Thirteen additional reviews were identified from the update search (Fig. 2). Three were found ineligible when the full text of the article was examined, ten were found eligible (Kerson, 2012; Richardson & Vallone, 2012; Stephen & Cumming, 2012; Jurgens, Anderson & Moore, 2012; Thomas, Mackay & Salsbury, 2012; Ehrlich, Richard & Woodward, 2012; Tourinho et al., 2012; Mukewar et al., 2012; Kerber et al., 2012; Clerici et al., 2012) and an eleventh (Bromberg, Augustson & Backinger, 2012), cited by one of the ten as informing their methods (Richardson & Vallone, 2012).
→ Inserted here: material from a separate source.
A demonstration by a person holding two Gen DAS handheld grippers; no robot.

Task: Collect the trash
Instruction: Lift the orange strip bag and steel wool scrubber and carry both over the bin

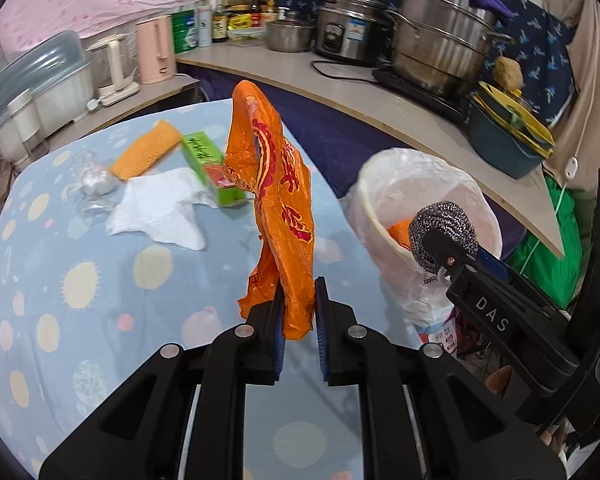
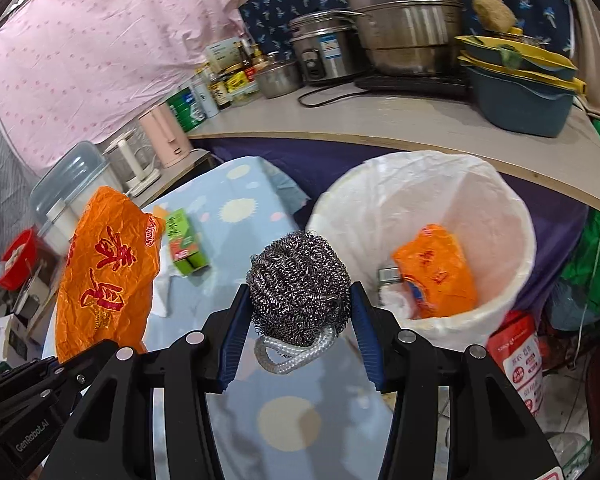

All reviews searched directly on the YouTube site, rather than through a third party interface such as Google advanced search. Ten of the 12 reviews reported the date of the search (Ache & Wallace, 2008; Pandey et al., 2010; Fat et al., 2012; Backinger et al., 2011; Keelan et al., 2012; Pant et al., 2012; Steinberg et al., 2010; Knösel & Jung, 2011). Most included several terms in the search, and these were presumably linked with “OR”. Most did not address the sort order, so presumably used the default values. Currently, YouTube search results are sorted by relevance as the default. One review sampled the top ranked items from searches sorted by relevance and number of views, using the default of searching all of YouTube, and then again searching only those classified by the person who posted the video as “educational” (4 samples in all) (Knösel, Jung & Bleckmann, 2011). Only one review explained how search terms were selected – by using Google Trends to determine which topical terms were most searched (Backinger et al., 2011). In the updated set, two additional studies used empirically derived search terms – most common brands and common search terms from Google Insights (Richardson & Vallone, 2012; Bromberg, Augustson & Backinger, 2012).
Several reviews attempted to make the search realistic, that is, searching as consumers might search (Fat et al., 2012; Pant et al., 2012; Knösel & Jung, 2011; Backinger et al., 2011); but all seemed to have worked from the search list rather than using a snowball technique (Grant, 2004). Snowballing is a technique used in sampling for qualitative studies - cases with connection to other cases are identified and selected (Giacomini & Cook, 2000) and in information retrieval - references to references are considered for relevance (Greenhalgh & Peacock, 2005). It is a useful adjunct when identifying all relevant candidates through a search engine is difficult for whatever reason (Horsley, Dingwall & Sampson, 2011).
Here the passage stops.